Roosevelt se aproximó con largos pasos a los dos hombres. Tenía los cristales de las gafas empañados por el frío, pero su mirada era penetrante y arrogante al mismo tiempo. Long ignoró el comentario y siguió hablando del contralmirante.
—Sicard es nuestro hombre. Un héroe de la Guerra Civil, un gran marinero y el comandante en jefe de la Escuadra del Atlántico Norte.
—No se hable más. Señor secretario, póngase inmediatamente en contacto con Sicard —dijo el presidente recuperando toda su energía de repente.
Long abandonó la sala apoyado sobre su bastón. Roosevelt le miró de reojo y se acercó a McKinley.
—Señor presidente, Sicard es demasiado blando. Me temo que los periódicos no estarán de acuerdo con la decisión —comentó el subsecretario.
—Por favor, antes de marcharse puede llamar a Potter, necesito sus servicios.
Roosevelt abandonó la sala refunfuñando y avisó al secretario del presidente. Unos segundos después los dos se encontraban solos en el despacho.
—Amigo, alguien está intentando provocar la guerra con España.
—¿Quién puede hacer una cosa así? —preguntó Potter.
—Hay que enviar a uno de nuestros hombres a La Habana. No podemos fiarnos de la Armada, tiene mucho que perder en este asunto. Necesito un contacto directo.
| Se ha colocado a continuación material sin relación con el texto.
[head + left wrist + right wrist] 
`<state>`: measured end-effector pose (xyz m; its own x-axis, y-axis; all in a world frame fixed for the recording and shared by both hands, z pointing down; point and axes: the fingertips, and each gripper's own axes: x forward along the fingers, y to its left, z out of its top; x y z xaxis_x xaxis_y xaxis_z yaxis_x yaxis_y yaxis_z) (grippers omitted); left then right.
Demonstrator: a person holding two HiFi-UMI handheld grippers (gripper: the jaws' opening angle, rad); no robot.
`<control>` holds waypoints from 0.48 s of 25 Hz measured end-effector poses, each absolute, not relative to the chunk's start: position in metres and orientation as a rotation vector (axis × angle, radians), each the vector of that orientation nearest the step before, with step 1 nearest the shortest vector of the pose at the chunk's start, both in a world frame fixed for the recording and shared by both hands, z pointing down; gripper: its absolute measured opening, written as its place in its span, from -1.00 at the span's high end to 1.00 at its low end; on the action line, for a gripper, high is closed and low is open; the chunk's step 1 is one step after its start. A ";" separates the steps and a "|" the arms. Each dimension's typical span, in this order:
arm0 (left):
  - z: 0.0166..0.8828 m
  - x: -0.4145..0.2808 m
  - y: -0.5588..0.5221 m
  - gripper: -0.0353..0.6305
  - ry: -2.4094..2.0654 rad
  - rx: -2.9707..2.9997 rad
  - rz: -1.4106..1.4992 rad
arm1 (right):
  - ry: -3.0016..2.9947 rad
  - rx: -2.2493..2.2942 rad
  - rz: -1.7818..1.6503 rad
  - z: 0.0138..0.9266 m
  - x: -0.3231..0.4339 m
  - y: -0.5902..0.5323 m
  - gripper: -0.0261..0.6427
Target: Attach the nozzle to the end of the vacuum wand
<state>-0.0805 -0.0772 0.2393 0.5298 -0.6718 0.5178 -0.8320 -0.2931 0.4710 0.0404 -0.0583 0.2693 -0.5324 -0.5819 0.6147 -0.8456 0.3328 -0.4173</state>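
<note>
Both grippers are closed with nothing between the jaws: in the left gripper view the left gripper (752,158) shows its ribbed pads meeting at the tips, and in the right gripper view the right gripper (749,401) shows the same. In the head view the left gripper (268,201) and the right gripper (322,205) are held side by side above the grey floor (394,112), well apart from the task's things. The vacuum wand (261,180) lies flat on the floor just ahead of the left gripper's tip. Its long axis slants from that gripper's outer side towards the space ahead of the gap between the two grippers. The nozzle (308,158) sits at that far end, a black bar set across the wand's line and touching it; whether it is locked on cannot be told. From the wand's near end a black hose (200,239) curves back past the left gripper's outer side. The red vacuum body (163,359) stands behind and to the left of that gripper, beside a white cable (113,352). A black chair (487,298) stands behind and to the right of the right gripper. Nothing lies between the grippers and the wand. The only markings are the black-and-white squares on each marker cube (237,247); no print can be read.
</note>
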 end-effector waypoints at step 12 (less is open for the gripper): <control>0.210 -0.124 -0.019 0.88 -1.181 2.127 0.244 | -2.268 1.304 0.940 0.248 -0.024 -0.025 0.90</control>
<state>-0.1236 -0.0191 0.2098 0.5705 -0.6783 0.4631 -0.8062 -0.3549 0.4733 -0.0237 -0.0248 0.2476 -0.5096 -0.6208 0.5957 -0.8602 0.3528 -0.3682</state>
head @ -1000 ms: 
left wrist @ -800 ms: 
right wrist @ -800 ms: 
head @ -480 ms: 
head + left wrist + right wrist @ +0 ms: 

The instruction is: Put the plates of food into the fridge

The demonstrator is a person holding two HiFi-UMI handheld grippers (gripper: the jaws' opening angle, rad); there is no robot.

—Muy bien, señor presidente.
—Además, hay que despachar un mensaje por una vía extraoficial para el presidente del gobierno de España y la reina. Todavía hay una esperanza para la paz.
—¿Digo al S.S.P que se ponga en marcha?
—Me temo que es el momento de que pongamos a prueba al S.S.P. Puede marcharse.
McKinley se quedó solo en la sala. Se acercó a la ventana y observó la noche estrellada sobre el cielo de Washington. El mismo cielo que habían contemplado decenas de presidentes en momentos como aquél, cuando toda la nación estaba en peligro. Su cabeza no dejaba de dar vueltas. ¿Quién podía estar detrás de esa masacre? ¿Los españoles? ¿Los revolucionarios? Muchos miembros de su propio partido eran partidarios de la guerra. Algunos grandes magnates del azúcar movían los hilos en el Senado para que el gobierno dejara su política moderada. ¿En quién podía confiar? Sólo el S.S.P. puede hacerlo, —pensó.
Muy pocos conocían su existencia, ahora tenía que demostrar hasta qué punto estaban dispuestos a llegar aquellos hombres.
Presidente McKinley, uno de los presidentes menos apreciados de su país.